Regular expressions help

Hi,
How do I split the below string into words..Words can be either a
consecutive set of non whitespace characters or anything withn " "

'hi hello "hello world" hey yo'

should return
[hi, hello, hello world,hey,yo]

I tried to somehow do a collect , but not sure if there is a way to
retain a variable in between 2 invocations and then concat them and
return as one string..
Ofcourse if there is a smart way to do it in one shot using a regex
then i can do a scan on the string

'hi hello "hello world" hey yo'

should return
[hi, hello, hello world,hey,yo]

  'hi hello "hello world" hey yo'.scan(/\w+/)

=> ["hi", "hello", "hello", "world", "hey", "yo"]

Sorry I couldn't find a more verbose way.
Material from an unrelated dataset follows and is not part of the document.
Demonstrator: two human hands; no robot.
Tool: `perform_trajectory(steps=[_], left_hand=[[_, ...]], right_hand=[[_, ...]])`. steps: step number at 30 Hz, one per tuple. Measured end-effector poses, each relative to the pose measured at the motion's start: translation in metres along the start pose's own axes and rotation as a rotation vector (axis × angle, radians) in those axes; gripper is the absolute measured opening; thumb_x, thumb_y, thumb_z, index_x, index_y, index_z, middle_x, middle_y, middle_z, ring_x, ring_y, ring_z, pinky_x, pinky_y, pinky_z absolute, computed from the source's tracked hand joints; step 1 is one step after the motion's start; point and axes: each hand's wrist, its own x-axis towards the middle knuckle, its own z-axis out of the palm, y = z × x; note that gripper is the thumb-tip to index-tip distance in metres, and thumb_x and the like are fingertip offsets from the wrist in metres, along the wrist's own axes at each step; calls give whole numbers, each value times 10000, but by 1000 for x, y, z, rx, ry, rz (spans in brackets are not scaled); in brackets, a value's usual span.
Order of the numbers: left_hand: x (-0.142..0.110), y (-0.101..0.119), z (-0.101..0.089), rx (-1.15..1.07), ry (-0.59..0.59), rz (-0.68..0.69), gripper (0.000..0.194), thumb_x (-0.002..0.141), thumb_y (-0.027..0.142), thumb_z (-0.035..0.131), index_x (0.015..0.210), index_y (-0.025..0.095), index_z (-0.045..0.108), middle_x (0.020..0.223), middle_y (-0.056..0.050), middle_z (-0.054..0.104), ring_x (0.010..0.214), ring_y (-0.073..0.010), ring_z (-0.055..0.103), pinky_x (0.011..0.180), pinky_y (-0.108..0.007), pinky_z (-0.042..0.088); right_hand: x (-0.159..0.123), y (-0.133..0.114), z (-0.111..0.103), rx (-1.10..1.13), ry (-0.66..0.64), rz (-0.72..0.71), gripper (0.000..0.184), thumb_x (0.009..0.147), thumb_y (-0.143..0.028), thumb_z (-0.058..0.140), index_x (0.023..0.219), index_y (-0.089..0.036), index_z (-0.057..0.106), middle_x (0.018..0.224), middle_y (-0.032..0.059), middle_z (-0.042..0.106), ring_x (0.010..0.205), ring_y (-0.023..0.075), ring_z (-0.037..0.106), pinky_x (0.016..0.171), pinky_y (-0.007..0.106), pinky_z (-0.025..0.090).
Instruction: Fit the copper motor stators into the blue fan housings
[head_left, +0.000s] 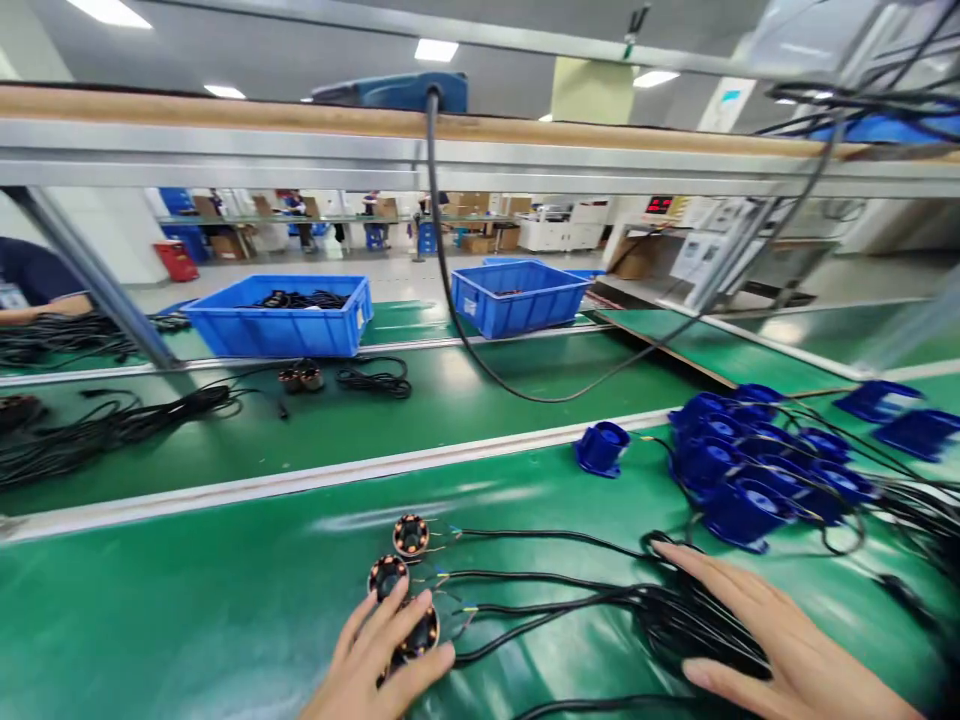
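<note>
My left hand [379,660] lies on the green mat at the bottom, its fingers closed around a small round copper-wound stator [415,634]. Two more stators [410,535] sit just beyond it, each trailing a black cable [540,578] to the right. My right hand [772,640] rests flat, fingers stretched out, on a bundle of coiled black cables [694,625]. A heap of blue plastic fan housings [757,465] with wires lies beyond the right hand. One single blue housing [602,446] stands apart to their left.
A green conveyor belt [315,425] runs across the middle, carrying black cables [112,425] and small parts. Two blue bins [281,315] stand behind it. A black cord [442,250] hangs from the overhead rail. Another person's arm [41,300] shows at far left.
</note>
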Motion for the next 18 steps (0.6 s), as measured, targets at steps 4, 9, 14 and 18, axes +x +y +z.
perform_trajectory(steps=[4, 9, 14, 18], left_hand=[[5, -55, -24, -186, 41, -282, 764, 893, 662, 610, 1542, 376, 328, 1600, -100, 376, 1449, -339, 414, 1135, -532, 463], [52, -167, -40, -58, 74, -603, 612, 1004, 612, 409, 1475, 221, 388, 1558, -161, 360, 1391, -302, 475, 1143, -483, 452], [131, -282, -43, 89, 63, -802, 654, 975, 543, 544, 1490, 168, 396, 1554, -212, 331, 1276, -350, 558, 1083, -551, 480], [188, -342, -31, 141, -5, -894, 663, 959, 529, 610, 1503, 223, 389, 1566, -175, 343, 1240, -322, 567, 1043, -569, 504]], right_hand=[[123, -91, -20, 107, -177, -209, 578, 964, -574, 581, 1492, -354, 494, 1519, 60, 491, 1407, 280, 448, 1168, 451, 400], [286, -170, 18, 59, -175, -360, 576, 937, -405, 680, 1452, -194, 533, 1434, 124, 572, 1324, 279, 527, 1142, 459, 394], [394, -221, 71, -19, -98, -322, 708, 906, -372, 727, 1515, -144, 445, 1507, 167, 489, 1397, 310, 445, 1164, 490, 352], [450, -243, 98, -74, -51, -329, 855, 890, -380, 751, 1587, -149, 313, 1619, 146, 330, 1512, 291, 263, 1244, 482, 215]])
Maybe there is one!

require 'shellwords'
include Shellwords

str = 'hi hello "hello world" hey yo'

p shellwords(str)

Harry

···

On Sun, Jul 13, 2008 at 3:20 AM, Vivek <krishna.vivek@gmail.com> wrote:

Hi,
How do I split the below string into words..Words can be either a
consecutive set of non whitespace characters or anything withn " "

'hi hello "hello world" hey yo'

should return
[hi, hello, hello world,hey,yo]

--
A Look into Japanese Ruby List in English

Axel wrote:

str = 'hi hello "hello world" hey yo'
str.gsub!( / \" [^\"]* \" /x ) {|e| e[1..-2].gsub(' ', "\007") }
result = str.scan( / [\w\007]+ /x ).map {|e| e.gsub("\007", " ") }
p result

     str = 'hi hello "hello world" hey yo'
     p str.scan(/(".*")|(\w+)/).flatten.compact

  => ["hi", "hello", "hello world", "hey", "yo"]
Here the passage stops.